For immunology researchers at UPMC and the University of Pittsburgh pursuing the next generation of research, the Division of Rheumatology and Clinical Immunology has developed a new pilot grant program to spur on scientists' creativity and passion to advance our understanding of autoimmunity.
Developed and led by Sarah L. Gaffen, PhD, the Gerald P. Rodnan Endowed Professor in the Division of Rheumatology and Clinical Immunology, the Pittsburgh Autoimmunity Center of Excellence in Rheumatology (PACER) was formed to foster and create opportunities for collaboration among a diverse group of researchers studying the fundamental biology of autoimmunity and related inflammatory and fibrotic immunopathology.
"There is a tremendous amount of talent working in the autoimmunity field at UPMC and the University of Pittsburgh – across many departments, divisions, and specialties. Our goal with the PACER program is to seek out and provide support for those ideas that can potentially lead to next generation breakthroughs in our basic understanding of autoimmunity, and ultimately how to treat or cure it," says Dr. Gaffen.

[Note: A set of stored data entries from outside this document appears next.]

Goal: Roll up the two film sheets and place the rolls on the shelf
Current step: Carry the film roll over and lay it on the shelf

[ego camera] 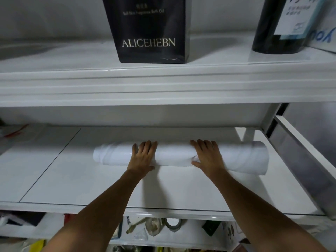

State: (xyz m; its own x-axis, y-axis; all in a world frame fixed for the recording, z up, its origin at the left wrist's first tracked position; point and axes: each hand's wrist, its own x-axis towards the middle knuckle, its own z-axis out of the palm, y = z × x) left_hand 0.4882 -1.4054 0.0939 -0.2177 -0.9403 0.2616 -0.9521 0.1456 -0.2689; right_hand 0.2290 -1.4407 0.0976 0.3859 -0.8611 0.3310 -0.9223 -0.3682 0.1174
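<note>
A glossy white film roll [174, 154] lies lengthwise across the middle shelf [91, 182], its right end reaching close to the shelf's right side. My left hand [143, 155] lies over the roll left of its middle, fingers on top and thumb at its near side. My right hand [207, 154] lies over it right of the middle in the same way. A flat white film sheet [112, 188] covers the shelf under the roll, its dark edge line running along the left and the front.
On the upper shelf [163, 84] stand a black box [151, 31] and a dark bottle [280, 26]. A metal frame [300, 153] bounds the right side. Below the middle shelf lies clutter with a tape ring [172, 223]. Red-marked items [12, 132] sit far left.
</note>
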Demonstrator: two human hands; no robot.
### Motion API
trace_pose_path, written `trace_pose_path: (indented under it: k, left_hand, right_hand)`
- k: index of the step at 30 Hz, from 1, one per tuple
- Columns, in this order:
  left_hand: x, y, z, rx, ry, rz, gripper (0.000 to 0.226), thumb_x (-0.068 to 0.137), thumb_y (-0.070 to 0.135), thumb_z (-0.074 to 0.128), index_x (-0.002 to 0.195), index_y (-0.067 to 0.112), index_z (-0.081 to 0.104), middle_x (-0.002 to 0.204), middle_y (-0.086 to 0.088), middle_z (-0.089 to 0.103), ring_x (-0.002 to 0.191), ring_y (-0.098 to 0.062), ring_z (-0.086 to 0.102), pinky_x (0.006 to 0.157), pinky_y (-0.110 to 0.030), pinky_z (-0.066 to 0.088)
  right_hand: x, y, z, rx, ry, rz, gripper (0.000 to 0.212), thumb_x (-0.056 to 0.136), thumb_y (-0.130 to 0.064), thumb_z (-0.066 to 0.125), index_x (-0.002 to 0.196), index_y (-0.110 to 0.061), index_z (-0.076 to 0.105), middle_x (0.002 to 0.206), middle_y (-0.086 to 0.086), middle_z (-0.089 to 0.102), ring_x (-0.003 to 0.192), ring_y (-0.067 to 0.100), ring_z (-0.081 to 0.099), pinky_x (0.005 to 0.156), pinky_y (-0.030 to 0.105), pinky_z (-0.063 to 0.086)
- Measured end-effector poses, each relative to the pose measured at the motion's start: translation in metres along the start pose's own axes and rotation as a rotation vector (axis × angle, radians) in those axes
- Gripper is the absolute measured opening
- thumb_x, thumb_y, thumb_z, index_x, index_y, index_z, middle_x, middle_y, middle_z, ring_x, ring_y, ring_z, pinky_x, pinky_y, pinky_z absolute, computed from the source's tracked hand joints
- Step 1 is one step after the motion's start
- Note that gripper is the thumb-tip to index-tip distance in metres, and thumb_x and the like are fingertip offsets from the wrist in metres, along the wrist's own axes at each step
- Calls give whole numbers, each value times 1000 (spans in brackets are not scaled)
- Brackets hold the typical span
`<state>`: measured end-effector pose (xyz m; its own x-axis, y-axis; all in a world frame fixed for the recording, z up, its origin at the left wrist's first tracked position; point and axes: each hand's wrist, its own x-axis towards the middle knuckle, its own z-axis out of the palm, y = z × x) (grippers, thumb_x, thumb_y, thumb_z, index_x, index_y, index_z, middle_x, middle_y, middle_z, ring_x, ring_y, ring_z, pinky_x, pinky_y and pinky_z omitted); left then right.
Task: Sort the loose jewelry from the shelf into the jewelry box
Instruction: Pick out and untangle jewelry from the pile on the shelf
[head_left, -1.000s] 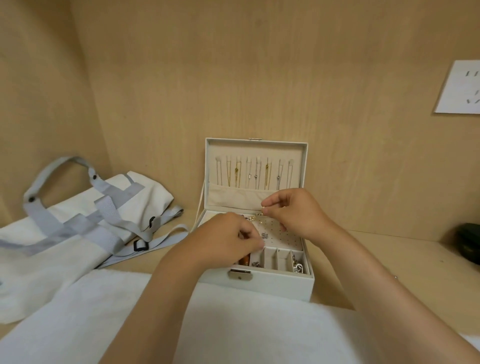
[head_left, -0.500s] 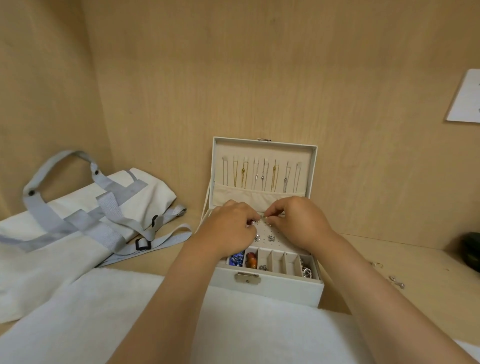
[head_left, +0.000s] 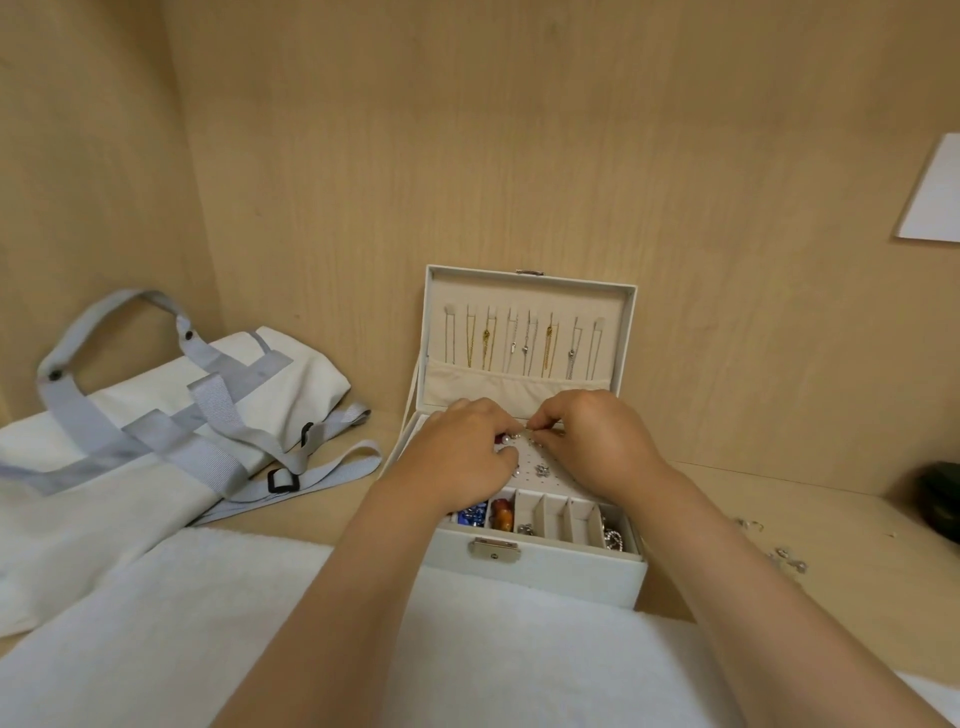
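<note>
A small silver jewelry piece with a white bead (head_left: 506, 439) is held just above the cream perforated earring panel (head_left: 543, 460) in the middle of an open, pale grey rectangular jewelry box (head_left: 535, 566). Both hands meet over it. The left hand (head_left: 462, 457) comes in from the lower left, fingers curled, its grip closed on the bead end. The right hand (head_left: 592, 441) comes in from the lower right, its thumb and forefinger pinching the other end. The piece is too small to tell its kind. A few small silver studs (head_left: 543, 470) sit on the panel near the right hand.

In front of the panel runs a row of narrow compartments. The leftmost holds blue beads (head_left: 470, 516), the next an orange-brown ornament (head_left: 502, 514), and the rightmost a silver chain (head_left: 613, 535). A metal latch (head_left: 493, 548) sits on the box's front wall. The upright box lid (head_left: 527, 283) stands open at the back, with a row of thin gold and silver necklaces (head_left: 524, 345) hanging inside it above a cream pocket.

The box stands on a light wooden shelf (head_left: 841, 525), its front edge on a white fluffy towel (head_left: 156, 634). Loose silver jewelry bits (head_left: 782, 552) lie on the shelf to the right, apart from the box. To the left lies a white canvas tote bag with grey straps (head_left: 130, 447). A white sheet of paper (head_left: 935, 197) is on the back wall, upper right, and a dark object (head_left: 940, 504) sits at the right edge.
</note>
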<state>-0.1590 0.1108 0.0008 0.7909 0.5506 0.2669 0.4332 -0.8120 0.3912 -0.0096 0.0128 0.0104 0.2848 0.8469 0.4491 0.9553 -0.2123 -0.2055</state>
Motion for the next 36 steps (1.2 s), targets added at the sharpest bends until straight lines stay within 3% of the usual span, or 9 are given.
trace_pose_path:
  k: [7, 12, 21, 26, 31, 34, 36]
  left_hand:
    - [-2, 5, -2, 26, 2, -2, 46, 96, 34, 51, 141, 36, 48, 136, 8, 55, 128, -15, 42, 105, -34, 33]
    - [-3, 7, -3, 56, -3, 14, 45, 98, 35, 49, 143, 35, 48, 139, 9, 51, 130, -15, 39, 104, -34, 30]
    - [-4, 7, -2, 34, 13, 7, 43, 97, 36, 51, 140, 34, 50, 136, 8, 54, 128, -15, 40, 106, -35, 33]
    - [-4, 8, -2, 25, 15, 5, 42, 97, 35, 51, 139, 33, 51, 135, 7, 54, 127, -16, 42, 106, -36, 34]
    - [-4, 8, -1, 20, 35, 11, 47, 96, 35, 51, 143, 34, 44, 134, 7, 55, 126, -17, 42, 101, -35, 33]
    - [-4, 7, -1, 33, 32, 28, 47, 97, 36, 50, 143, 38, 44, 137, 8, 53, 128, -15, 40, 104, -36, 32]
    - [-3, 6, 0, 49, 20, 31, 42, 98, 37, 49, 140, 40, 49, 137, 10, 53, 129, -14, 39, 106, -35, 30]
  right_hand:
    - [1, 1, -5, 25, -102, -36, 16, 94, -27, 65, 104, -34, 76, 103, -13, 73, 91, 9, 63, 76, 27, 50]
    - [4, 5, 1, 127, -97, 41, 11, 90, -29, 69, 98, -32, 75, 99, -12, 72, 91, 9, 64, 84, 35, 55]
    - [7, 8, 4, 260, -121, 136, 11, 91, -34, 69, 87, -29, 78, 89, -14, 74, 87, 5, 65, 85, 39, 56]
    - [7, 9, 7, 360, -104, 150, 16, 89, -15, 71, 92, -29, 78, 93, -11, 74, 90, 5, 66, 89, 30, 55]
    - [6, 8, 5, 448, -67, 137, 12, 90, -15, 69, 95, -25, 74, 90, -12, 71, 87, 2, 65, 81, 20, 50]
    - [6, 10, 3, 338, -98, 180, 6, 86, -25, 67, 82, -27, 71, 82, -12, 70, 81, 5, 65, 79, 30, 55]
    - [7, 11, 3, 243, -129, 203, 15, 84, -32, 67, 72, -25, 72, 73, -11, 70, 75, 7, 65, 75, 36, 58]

The PACER pilot grant program provides annual awards to researchers working in autoimmunity who are pursuing ideas that may lead to new intellectual property and commercialization and/or that will generate preliminary data that may lead to extramural funding for autoimmune disease research.
The PACER program was launched in 2019 and has completed its first two grant cycle awards. PACER consists of Catalytic Proposals and somewhat larger Innovative Discovery Proposals. Both grant types are intended to eliminate some of the barriers researchers face in taking the first steps that could lead to transformational discoveries. These funds provide support for studies with the potential to generate advances in the fundamental understanding or treatments for autoimmune disease and lead to the genesis of new intellectual property with the potential for commercialization, including novel therapeutics biomarkers of disease.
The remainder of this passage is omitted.